Catholic ecclesiastical territory

The Roman Catholic Diocese of Joaçaba (Dioecesis Ioassabensis) is located in the ecclesiastical province of Chapecó, in Santa Catarina state, Brazil. The seat of the diocese is the Cathedral of St.
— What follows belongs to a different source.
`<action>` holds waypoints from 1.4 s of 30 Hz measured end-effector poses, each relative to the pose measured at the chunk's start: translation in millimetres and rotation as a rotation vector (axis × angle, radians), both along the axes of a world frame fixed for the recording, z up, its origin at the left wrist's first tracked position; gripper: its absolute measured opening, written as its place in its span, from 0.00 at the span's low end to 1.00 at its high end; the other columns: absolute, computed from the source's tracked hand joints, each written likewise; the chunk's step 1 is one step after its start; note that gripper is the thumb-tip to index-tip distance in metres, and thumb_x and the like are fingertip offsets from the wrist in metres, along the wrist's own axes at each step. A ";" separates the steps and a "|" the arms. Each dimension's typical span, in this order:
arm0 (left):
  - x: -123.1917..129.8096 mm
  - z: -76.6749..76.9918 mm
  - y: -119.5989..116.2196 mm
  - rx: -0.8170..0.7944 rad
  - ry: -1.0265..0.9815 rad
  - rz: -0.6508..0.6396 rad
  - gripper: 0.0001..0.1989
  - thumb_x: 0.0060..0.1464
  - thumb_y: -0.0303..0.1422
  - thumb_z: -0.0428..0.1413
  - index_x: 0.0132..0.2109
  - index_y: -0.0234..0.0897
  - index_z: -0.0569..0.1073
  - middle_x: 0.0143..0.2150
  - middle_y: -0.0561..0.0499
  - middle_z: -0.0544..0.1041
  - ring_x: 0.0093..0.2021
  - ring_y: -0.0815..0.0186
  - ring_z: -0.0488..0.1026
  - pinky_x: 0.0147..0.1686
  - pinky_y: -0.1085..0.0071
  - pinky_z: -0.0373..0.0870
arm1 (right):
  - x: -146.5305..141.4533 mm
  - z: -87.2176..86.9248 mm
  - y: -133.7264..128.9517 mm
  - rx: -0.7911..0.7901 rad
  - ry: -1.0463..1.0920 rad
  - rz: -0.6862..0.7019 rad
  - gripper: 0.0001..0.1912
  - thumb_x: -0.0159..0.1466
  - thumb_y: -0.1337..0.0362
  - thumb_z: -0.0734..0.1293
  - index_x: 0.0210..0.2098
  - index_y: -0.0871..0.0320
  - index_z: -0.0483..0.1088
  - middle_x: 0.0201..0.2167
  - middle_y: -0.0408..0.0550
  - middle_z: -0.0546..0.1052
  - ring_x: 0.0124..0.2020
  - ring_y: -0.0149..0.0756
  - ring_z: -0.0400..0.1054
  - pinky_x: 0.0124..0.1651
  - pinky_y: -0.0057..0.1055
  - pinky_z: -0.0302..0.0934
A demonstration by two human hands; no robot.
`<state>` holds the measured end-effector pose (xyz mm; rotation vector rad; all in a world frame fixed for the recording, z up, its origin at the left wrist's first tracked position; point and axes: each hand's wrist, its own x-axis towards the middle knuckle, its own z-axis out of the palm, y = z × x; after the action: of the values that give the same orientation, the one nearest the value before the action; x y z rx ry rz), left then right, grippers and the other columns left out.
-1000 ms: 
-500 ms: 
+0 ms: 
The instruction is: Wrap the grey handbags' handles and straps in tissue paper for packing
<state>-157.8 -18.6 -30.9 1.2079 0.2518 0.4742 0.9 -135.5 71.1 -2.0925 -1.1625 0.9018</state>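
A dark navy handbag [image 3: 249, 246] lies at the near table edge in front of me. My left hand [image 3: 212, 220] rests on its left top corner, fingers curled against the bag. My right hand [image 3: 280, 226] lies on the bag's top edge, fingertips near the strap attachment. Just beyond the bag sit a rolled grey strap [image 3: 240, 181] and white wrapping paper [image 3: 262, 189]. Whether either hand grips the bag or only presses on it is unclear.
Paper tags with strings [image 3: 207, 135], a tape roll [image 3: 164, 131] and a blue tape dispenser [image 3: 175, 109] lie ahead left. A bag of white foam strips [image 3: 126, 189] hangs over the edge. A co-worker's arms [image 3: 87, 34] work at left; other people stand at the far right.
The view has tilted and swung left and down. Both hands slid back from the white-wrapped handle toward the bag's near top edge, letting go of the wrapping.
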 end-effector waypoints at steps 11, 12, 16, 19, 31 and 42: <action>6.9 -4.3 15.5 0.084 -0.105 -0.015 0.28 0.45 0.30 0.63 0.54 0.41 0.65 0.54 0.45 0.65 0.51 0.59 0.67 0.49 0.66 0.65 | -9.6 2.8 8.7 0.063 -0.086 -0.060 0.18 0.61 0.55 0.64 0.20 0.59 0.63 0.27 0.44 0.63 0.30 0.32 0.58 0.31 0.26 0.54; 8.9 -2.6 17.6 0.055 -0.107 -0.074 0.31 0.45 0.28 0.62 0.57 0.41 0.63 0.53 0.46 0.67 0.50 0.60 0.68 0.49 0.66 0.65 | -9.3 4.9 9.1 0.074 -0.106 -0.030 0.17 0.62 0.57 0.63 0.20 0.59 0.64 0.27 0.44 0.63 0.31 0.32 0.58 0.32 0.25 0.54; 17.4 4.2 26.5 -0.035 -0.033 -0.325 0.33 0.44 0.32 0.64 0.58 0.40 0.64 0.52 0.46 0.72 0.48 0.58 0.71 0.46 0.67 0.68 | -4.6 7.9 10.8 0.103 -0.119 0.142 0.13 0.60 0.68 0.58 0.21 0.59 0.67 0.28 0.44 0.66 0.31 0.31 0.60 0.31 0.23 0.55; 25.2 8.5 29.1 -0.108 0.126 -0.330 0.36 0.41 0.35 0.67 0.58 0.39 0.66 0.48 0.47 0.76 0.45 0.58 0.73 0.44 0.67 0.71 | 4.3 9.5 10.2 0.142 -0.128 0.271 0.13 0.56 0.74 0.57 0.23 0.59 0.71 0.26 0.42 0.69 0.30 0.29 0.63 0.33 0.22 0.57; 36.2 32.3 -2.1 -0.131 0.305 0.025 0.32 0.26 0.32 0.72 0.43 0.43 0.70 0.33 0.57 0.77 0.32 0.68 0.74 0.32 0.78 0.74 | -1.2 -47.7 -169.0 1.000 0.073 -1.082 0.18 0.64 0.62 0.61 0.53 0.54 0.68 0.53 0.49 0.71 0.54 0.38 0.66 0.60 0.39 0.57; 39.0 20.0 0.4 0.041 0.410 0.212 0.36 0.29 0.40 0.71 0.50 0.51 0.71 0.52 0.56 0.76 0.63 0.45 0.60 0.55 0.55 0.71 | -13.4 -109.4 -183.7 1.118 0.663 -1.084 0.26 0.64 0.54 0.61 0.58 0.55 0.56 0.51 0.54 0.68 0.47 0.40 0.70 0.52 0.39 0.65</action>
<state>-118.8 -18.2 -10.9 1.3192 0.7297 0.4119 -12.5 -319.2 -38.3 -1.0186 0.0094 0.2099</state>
Therese of the Child of Jesus, Joaçaba. It is bordered by the Catarinense dioceses of Chapecó, Caçador and Lages, as well as the dioceses of Erexim and Vacaria on the south and the diocese of Palmas–Francisco Beltrão on the north.

==History==
- 12 June 1975: Established from the dioceses of Caçador, Chapecó and Lages.

==Bishops==
- Bishops of Joaçaba (Roman rite)
  - Mario Marquez, OFMCap (2010.12.22 – present); formerly Auxiliary bishop of the Diocese of Vitoria, Brazil
  - Walmir Alberto Valle, IMC (2003.04.09 – 2010.04.14)
  - Osório Bebber, OFMCap (1999.03.17 – 2003.04.09)
  - Henrique Müller, OFM (1975.06.27 – 1999.03.17)

===Coadjutor bishop===
- Walmir Alberto Valle, IMC (2002-2003)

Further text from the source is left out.